◆ **WHAT YOU WILL DO**: In the records below, the line with "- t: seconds" opens the range and the line with "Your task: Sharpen" closes it; print that range exactly and nothing else.

[Stored items from a collection]
□ □ □
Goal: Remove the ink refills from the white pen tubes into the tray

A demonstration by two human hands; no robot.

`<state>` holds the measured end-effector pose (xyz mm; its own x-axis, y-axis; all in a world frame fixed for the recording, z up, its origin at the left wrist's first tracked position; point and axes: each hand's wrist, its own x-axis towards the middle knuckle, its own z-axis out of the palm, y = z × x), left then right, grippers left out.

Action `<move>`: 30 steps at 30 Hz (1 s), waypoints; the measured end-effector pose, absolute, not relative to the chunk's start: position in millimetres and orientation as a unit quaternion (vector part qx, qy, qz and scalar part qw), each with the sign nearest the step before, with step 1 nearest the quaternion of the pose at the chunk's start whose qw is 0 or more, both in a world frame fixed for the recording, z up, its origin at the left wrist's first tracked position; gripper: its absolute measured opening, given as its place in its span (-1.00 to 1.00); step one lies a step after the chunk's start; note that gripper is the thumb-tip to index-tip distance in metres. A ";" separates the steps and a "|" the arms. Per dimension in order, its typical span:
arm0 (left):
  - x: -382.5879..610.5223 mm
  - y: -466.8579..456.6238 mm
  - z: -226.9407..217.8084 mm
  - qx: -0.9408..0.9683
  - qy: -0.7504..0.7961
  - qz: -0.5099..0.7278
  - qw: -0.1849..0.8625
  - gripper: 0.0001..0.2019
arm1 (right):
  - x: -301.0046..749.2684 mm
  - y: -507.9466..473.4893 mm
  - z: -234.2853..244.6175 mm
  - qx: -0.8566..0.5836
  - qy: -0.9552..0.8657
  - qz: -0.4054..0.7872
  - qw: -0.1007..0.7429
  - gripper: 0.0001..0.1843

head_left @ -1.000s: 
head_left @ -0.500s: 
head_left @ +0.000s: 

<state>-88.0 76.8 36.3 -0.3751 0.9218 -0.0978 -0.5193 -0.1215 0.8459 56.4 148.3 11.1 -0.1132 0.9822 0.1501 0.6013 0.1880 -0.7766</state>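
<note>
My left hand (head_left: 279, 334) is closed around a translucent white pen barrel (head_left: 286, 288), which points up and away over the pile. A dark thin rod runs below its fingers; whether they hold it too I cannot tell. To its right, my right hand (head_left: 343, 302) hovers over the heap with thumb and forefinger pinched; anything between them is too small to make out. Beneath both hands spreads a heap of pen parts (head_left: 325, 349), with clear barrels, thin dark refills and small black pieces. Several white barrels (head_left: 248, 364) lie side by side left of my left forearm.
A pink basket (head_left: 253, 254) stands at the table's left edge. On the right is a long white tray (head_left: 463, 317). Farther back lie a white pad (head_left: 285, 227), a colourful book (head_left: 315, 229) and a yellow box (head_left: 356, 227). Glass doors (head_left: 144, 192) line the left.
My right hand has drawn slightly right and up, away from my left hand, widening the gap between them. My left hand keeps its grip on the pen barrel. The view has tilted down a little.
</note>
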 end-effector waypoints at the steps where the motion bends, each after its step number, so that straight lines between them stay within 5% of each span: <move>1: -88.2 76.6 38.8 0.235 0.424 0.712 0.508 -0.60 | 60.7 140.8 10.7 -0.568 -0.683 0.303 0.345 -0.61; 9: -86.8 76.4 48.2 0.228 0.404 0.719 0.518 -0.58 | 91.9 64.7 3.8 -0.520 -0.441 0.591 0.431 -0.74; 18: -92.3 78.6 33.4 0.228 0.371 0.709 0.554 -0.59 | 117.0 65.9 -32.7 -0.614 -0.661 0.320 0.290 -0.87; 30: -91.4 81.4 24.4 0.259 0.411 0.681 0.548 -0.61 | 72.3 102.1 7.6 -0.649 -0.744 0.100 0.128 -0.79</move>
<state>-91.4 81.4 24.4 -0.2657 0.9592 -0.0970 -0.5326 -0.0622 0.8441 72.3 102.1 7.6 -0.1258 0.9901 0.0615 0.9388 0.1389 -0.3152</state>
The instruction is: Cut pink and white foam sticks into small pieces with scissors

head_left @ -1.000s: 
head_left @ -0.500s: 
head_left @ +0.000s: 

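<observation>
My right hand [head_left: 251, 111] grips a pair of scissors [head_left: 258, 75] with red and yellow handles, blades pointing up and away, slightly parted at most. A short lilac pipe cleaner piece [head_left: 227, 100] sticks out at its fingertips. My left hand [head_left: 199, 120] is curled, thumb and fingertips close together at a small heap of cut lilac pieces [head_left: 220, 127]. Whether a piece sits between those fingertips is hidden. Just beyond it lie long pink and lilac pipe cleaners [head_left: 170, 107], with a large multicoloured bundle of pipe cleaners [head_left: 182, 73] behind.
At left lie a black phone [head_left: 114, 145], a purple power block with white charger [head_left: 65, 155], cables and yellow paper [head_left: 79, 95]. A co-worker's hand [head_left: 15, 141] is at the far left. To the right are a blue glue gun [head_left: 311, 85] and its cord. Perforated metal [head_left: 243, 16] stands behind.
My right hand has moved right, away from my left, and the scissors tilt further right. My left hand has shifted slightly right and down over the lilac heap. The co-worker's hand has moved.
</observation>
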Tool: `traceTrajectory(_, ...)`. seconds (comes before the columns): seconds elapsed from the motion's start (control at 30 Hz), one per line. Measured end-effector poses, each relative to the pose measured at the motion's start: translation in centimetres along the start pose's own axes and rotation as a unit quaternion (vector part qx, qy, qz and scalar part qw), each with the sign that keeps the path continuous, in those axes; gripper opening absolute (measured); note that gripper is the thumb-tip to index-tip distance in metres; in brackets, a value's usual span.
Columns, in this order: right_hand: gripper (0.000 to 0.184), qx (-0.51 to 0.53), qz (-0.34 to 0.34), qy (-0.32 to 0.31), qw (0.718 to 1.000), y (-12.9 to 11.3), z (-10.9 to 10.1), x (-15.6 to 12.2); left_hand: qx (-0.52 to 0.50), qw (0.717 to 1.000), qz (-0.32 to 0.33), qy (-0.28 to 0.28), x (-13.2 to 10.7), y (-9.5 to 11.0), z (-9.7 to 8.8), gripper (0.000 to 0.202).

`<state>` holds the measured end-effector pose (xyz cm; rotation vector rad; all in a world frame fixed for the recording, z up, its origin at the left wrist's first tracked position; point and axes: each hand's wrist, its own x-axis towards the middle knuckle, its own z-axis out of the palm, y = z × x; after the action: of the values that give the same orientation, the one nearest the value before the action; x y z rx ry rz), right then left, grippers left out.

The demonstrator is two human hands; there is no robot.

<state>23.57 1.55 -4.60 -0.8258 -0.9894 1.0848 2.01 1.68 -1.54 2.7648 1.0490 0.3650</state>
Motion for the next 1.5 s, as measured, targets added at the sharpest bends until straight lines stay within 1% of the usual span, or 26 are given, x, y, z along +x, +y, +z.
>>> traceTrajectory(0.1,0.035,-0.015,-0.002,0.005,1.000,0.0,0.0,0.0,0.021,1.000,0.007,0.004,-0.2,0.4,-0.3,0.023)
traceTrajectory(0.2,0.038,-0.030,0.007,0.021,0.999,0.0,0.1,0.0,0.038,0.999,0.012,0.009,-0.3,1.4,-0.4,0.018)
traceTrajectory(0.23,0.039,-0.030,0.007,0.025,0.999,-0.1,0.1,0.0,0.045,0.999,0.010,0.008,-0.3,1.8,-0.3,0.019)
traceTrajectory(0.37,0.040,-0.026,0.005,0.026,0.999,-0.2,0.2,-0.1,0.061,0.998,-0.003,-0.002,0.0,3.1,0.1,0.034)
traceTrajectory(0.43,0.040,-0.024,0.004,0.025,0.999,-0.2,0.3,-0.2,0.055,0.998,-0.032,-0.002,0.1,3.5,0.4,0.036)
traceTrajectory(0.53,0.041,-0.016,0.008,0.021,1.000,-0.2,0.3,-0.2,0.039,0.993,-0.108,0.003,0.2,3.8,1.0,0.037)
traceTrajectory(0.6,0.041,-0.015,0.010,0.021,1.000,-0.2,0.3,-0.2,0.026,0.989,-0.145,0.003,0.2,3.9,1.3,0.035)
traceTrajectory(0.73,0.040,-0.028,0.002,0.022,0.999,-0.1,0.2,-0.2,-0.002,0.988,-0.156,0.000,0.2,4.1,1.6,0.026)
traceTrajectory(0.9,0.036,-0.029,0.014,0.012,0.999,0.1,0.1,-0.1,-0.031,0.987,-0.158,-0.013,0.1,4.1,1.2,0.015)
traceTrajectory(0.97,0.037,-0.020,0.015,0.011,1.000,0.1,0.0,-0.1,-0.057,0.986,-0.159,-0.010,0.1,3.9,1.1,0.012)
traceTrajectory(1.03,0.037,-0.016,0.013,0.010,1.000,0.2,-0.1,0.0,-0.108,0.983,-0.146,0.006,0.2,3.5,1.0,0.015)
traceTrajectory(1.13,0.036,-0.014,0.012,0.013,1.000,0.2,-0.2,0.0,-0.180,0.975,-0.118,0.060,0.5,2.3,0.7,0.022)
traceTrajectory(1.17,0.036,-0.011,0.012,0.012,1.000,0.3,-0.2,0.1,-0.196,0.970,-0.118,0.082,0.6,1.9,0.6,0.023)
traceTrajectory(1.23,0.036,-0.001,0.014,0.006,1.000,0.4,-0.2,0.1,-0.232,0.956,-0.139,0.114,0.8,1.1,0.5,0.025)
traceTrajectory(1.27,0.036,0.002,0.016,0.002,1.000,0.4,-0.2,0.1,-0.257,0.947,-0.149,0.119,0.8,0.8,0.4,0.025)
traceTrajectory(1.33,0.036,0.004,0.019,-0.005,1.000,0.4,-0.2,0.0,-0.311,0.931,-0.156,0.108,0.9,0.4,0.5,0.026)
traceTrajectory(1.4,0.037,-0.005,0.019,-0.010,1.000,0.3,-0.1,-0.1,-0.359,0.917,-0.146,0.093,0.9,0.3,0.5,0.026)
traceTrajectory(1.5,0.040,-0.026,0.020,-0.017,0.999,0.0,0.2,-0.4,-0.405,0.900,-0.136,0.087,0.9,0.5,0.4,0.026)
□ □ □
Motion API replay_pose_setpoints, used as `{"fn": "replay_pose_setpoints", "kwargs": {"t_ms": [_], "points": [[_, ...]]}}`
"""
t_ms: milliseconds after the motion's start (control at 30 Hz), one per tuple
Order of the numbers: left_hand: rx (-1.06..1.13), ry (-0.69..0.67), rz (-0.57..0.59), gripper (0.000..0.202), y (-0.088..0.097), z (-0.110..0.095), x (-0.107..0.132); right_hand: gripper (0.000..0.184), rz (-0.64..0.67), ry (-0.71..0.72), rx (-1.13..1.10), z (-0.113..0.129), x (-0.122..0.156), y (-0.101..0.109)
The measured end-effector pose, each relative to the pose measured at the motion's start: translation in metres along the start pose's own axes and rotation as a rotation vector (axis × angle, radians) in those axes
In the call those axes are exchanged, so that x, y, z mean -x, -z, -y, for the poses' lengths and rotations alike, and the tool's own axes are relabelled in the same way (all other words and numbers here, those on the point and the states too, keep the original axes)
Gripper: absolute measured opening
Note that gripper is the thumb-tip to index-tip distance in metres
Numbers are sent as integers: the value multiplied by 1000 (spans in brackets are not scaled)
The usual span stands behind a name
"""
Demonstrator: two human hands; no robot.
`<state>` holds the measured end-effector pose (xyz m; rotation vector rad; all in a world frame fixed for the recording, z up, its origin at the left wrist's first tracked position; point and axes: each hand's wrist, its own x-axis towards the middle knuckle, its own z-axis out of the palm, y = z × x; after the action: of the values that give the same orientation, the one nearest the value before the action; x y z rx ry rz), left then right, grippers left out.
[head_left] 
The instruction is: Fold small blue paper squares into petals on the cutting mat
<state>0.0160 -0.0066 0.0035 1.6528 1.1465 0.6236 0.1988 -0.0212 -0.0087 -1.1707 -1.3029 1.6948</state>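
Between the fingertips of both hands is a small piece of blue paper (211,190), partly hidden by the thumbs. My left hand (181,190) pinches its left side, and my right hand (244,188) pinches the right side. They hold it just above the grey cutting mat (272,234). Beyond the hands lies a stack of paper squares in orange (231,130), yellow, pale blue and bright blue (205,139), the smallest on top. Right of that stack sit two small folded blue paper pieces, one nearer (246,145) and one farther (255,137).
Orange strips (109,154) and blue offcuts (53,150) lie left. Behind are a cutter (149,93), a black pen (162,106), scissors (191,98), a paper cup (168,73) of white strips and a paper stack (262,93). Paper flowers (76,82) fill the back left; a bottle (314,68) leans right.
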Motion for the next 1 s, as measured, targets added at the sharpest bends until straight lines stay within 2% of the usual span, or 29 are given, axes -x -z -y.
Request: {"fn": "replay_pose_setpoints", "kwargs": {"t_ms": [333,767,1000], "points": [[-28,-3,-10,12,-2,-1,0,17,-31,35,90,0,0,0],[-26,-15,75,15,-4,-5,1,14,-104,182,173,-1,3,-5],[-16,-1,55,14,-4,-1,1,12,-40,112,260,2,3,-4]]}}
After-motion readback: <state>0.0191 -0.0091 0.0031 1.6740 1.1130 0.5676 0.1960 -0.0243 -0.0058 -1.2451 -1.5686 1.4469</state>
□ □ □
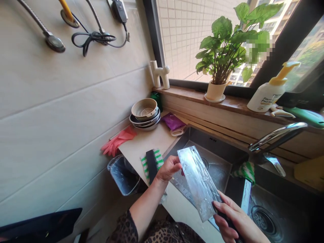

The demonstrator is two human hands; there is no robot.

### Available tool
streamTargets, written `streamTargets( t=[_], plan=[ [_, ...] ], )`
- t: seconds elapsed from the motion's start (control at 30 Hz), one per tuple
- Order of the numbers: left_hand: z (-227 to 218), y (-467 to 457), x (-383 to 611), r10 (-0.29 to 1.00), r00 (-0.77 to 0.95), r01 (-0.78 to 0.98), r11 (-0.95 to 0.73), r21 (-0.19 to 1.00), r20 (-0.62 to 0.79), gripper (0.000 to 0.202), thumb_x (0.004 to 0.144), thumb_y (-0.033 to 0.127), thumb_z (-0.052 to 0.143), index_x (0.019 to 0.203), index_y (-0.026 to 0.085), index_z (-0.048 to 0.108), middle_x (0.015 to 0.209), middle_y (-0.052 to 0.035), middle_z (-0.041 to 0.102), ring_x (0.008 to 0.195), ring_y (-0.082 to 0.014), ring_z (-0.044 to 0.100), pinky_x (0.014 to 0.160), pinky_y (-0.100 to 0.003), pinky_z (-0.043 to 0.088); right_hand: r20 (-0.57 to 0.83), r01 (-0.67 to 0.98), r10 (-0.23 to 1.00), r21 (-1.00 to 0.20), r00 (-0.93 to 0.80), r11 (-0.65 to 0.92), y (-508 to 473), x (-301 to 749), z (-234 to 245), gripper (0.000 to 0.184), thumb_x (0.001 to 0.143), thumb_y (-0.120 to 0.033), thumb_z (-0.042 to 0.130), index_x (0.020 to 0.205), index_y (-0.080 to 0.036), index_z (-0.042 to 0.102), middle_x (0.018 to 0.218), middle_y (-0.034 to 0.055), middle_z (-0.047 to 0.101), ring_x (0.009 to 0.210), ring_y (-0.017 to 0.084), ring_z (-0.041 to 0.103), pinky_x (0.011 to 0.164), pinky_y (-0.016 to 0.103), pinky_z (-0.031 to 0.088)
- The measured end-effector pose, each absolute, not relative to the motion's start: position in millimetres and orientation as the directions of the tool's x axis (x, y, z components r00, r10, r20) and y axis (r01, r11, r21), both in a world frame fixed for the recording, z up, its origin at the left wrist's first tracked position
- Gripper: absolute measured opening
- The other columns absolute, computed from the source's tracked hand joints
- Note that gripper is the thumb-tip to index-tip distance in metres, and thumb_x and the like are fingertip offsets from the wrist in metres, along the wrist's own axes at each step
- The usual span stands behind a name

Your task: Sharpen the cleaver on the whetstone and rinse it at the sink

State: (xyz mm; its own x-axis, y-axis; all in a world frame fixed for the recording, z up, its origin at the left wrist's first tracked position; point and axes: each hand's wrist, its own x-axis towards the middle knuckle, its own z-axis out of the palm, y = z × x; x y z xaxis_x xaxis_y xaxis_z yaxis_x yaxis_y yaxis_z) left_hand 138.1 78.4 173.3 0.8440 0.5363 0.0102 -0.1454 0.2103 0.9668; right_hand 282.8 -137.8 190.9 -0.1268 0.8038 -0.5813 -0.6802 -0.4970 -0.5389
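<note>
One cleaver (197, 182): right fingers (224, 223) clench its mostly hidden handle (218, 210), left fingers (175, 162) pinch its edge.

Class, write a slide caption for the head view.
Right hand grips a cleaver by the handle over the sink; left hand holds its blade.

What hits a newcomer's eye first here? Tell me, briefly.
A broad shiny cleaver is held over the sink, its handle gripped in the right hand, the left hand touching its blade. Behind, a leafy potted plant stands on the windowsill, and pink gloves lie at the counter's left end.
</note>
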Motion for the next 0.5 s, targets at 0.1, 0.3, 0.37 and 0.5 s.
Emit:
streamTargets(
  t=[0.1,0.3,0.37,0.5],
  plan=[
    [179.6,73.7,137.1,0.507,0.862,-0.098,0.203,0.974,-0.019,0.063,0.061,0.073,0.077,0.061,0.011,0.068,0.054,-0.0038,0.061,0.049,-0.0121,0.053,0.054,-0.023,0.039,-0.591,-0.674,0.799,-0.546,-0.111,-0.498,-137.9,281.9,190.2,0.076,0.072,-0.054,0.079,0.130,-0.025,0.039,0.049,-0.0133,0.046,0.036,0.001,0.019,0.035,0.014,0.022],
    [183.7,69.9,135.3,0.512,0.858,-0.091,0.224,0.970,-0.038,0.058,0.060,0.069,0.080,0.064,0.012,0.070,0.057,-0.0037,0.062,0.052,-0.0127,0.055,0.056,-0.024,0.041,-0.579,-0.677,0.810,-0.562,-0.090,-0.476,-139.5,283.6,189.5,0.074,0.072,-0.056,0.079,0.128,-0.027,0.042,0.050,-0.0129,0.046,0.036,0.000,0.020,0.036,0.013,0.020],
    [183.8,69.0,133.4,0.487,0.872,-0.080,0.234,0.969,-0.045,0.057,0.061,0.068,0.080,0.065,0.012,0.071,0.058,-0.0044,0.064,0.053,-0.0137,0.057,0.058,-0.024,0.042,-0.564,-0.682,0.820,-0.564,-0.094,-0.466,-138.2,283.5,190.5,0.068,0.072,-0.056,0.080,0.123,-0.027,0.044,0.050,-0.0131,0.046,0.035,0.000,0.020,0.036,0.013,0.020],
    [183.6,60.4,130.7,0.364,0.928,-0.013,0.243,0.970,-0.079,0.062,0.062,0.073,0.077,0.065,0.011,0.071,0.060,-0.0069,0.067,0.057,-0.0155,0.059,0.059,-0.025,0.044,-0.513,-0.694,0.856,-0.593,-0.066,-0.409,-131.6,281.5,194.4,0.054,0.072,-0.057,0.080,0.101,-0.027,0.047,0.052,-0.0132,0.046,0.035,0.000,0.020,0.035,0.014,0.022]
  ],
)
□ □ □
◆ **ANSWER**:
- t: seconds elapsed from the motion's start (control at 30 Hz), one per tuple
- Order of the numbers: left_hand: z (-227 to 218), y (-467 to 457), x (-383 to 611), r10 (-0.29 to 1.00), r00 (-0.77 to 0.95), r01 (-0.78 to 0.98), r11 (-0.95 to 0.73), r21 (-0.19 to 1.00), r20 (-0.62 to 0.79), gripper (0.000 to 0.202), thumb_x (0.004 to 0.144), thumb_y (-0.033 to 0.127), thumb_z (-0.052 to 0.143), index_x (0.019 to 0.203), index_y (-0.026 to 0.085), index_z (-0.048 to 0.108), middle_x (0.015 to 0.209), middle_y (-0.052 to 0.035), middle_z (-0.041 to 0.102), ring_x (0.008 to 0.195), ring_y (-0.082 to 0.014), ring_z (-0.044 to 0.100), pinky_x (0.014 to 0.160), pinky_y (-0.100 to 0.003), pinky_z (-0.043 to 0.088); right_hand: r20 (-0.57 to 0.83), r01 (-0.67 to 0.98), r10 (-0.23 to 1.00), r21 (-1.00 to 0.20), r00 (-0.93 to 0.80), r11 (-0.65 to 0.92), y (-508 to 473), x (-301 to 749), z (-234 to 245), gripper (0.000 to 0.184), thumb_x (0.001 to 0.143), thumb_y (-0.120 to 0.033), thumb_z (-0.042 to 0.130), index_x (0.020 to 0.205), index_y (-0.080 to 0.036), index_z (-0.042 to 0.102), middle_x (0.018 to 0.218), middle_y (-0.034 to 0.055), middle_z (-0.047 to 0.101), ring_x (0.009 to 0.210), ring_y (-0.017 to 0.084), ring_z (-0.041 to 0.103), pinky_x (0.011 to 0.164), pinky_y (-0.016 to 0.103), pinky_z (-0.031 to 0.088)
- The measured end-effector pose, each absolute, not relative to the motion's start: position in millimetres and orientation as the directions of the tool's x axis (x, y, z components r00, r10, r20) and y axis (r01, r11, r21), both in a world frame fixed for the recording, z up, its origin at the left wrist's first tracked position
- Gripper: absolute measured opening
- The other columns absolute, computed from the source's tracked hand joints
- Note that gripper is the thumb-tip to index-tip distance in metres, and thumb_x and the like are fingertip offsets from the wrist in metres, along the wrist's own axes at each step
- The usual span stands behind a name

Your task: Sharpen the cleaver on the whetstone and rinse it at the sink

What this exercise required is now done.